§ EXERCISE BRIEF:
What is needed is a verbatim copy of each record below.

§ GIVEN RECORDS:
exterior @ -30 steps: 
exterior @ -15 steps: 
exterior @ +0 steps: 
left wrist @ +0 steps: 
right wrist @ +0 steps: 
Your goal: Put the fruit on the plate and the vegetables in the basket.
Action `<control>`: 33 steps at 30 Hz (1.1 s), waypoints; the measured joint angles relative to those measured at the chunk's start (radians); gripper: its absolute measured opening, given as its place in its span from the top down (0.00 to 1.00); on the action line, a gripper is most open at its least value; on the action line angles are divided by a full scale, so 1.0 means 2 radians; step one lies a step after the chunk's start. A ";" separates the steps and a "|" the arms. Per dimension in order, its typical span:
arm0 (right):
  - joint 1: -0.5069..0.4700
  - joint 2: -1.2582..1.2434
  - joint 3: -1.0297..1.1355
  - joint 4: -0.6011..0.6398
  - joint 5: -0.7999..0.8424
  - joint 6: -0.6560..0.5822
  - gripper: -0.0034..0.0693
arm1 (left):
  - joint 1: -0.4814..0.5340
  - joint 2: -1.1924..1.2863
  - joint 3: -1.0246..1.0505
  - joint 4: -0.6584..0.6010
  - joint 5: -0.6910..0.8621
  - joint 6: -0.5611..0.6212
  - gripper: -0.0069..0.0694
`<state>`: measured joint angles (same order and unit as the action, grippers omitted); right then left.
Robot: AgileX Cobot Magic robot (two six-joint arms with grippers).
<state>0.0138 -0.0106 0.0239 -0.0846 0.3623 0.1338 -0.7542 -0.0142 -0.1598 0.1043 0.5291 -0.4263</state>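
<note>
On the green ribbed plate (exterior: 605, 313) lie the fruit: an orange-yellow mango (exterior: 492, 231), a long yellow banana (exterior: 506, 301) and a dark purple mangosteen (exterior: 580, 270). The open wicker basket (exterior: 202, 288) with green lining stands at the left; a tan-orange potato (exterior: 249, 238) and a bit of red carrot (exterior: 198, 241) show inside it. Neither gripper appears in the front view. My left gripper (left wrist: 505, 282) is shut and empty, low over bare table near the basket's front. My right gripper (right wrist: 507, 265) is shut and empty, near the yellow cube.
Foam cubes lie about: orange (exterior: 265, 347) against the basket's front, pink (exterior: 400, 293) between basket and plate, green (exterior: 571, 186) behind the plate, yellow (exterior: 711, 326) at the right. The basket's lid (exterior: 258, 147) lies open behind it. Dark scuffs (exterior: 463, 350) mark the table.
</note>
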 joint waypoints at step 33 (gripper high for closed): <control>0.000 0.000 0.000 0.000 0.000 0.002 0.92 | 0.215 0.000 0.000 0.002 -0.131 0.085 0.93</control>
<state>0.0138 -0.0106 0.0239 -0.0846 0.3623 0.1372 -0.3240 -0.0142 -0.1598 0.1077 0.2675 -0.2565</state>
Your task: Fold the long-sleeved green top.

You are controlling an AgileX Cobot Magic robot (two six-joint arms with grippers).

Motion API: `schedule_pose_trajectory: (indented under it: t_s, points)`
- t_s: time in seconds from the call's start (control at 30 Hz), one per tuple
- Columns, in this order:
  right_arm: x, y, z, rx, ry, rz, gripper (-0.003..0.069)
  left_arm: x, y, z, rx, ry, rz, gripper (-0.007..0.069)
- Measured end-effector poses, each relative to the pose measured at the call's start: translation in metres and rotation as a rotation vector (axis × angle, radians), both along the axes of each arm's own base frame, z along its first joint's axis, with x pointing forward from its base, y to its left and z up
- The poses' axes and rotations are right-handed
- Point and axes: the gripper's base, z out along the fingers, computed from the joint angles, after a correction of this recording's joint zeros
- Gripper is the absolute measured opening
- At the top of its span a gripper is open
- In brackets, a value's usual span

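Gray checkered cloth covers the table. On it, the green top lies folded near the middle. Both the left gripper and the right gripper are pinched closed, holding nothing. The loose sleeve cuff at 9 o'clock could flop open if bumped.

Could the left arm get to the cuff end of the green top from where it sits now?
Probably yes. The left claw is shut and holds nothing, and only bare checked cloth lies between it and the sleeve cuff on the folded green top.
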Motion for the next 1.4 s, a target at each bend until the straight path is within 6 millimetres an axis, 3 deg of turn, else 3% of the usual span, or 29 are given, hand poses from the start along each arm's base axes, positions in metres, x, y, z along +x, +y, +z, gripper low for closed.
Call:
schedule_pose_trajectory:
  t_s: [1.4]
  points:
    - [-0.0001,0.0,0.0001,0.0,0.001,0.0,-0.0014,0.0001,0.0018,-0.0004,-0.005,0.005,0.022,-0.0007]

§ RESULT:
exterior @ -30 steps: 
exterior @ -15 steps: 
exterior @ +0 steps: 
left wrist @ +0 steps: 
right wrist @ +0 steps: 
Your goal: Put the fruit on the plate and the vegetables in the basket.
Action `<control>`: 33 steps at 30 Hz (1.1 s), waypoints; the measured joint angles relative to those measured at the chunk's start (radians); gripper: its absolute measured opening, given as its place in its span from the top down (0.00 to 1.00); on the action line, a gripper is most open at its least value; on the action line angles are divided by a full scale, so 1.0 means 2 radians; step one lies a step after the chunk's start. A ";" separates the steps and a "|" the arms. Per dimension in order, its typical span:
arm0 (right):
  - joint 1: -0.5069..0.4700
  - joint 2: -1.2582..1.2434
  - joint 3: -1.0297..1.1355
  - joint 4: -0.6011..0.6398
  - joint 5: -0.7999..0.8424
  - joint 6: -0.6560..0.5822
  - gripper: -0.0034..0.0693
arm1 (left):
  - joint 1: -0.4814..0.5340
  - joint 2: -1.1924..1.2863
  - joint 3: -1.0246..1.0505
  - joint 4: -0.6584..0.6010
  - joint 5: -0.6910..0.8621
  - joint 6: -0.5611..0.6212
  - gripper: -0.0069..0.0694
`<state>`: measured joint angles (same order and unit as the action, grippers omitted); right then left.
Robot: AgileX Cobot Magic robot (two six-joint arms with grippers).
<state>0.0138 -0.0106 0.0239 -0.0846 0.3623 0.1338 -0.7542 -0.0142 -0.1598 0.1043 0.5291 -0.4263</state>
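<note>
On the green ribbed plate (exterior: 605, 313) lie the fruit: an orange-yellow mango (exterior: 492, 231), a long yellow banana (exterior: 506, 301) and a dark purple mangosteen (exterior: 580, 270). The open wicker basket (exterior: 202, 288) with green lining stands at the left; a tan-orange potato (exterior: 249, 238) and a bit of red carrot (exterior: 198, 241) show inside it. Neither gripper appears in the front view. My left gripper (left wrist: 505, 282) is shut and empty, low over bare table near the basket's front. My right gripper (right wrist: 507, 265) is shut and empty, near the yellow cube.
Foam cubes lie about: orange (exterior: 265, 347) against the basket's front, pink (exterior: 400, 293) between basket and plate, green (exterior: 571, 186) behind the plate, yellow (exterior: 711, 326) at the right. The basket's lid (exterior: 258, 147) lies open behind it. Dark scuffs (exterior: 463, 350) mark the table.
</note>
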 joint waypoints at step 33 (gripper high for closed): <control>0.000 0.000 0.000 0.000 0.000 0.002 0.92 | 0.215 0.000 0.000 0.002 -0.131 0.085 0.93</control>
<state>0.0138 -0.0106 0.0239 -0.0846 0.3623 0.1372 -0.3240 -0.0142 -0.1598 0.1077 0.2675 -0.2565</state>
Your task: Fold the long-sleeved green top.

You are controlling an AgileX Cobot Magic robot (two six-joint arms with grippers).

Motion API: `schedule_pose_trajectory: (indented under it: t_s, points)`
- t_s: time in seconds from the call's start (control at 30 Hz), one per tuple
- Columns, in this order:
  right_arm: x, y, z, rx, ry, rz, gripper (-0.003..0.069)
  left_arm: x, y, z, rx, ry, rz, gripper (-0.007..0.069)
- Measured end-effector poses, each relative to the pose measured at the call's start: translation in metres and rotation as a rotation vector (axis × angle, radians), both along the axes of each arm's own base frame, z along its first joint's axis, with x pointing forward from its base, y to its left and z up
- The poses' axes and rotations are right-handed
- Point and axes: the gripper's base, z out along the fingers, computed from the joint angles, after a correction of this recording's joint zeros
- Gripper is the absolute measured opening
- At the top of its span a gripper is open
- In brackets, a value's usual span

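Gray checkered cloth covers the table. On it, the green top lies folded near the middle. Both the left gripper and the right gripper are pinched closed, holding nothing. The loose sleeve cuff at 9 o'clock could flop open if bumped.

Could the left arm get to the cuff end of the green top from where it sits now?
Probably yes. The left claw is shut and holds nothing, and only bare checked cloth lies between it and the sleeve cuff on the folded green top.
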Motion for the next 1.4 s, a target at each bend until the straight path is within 6 millimetres an axis, 3 deg of turn, else 3% of the usual span, or 29 are given, hand poses from the start along each arm's base axes, positions in metres, x, y, z along +x, +y, +z, gripper low for closed.
Call:
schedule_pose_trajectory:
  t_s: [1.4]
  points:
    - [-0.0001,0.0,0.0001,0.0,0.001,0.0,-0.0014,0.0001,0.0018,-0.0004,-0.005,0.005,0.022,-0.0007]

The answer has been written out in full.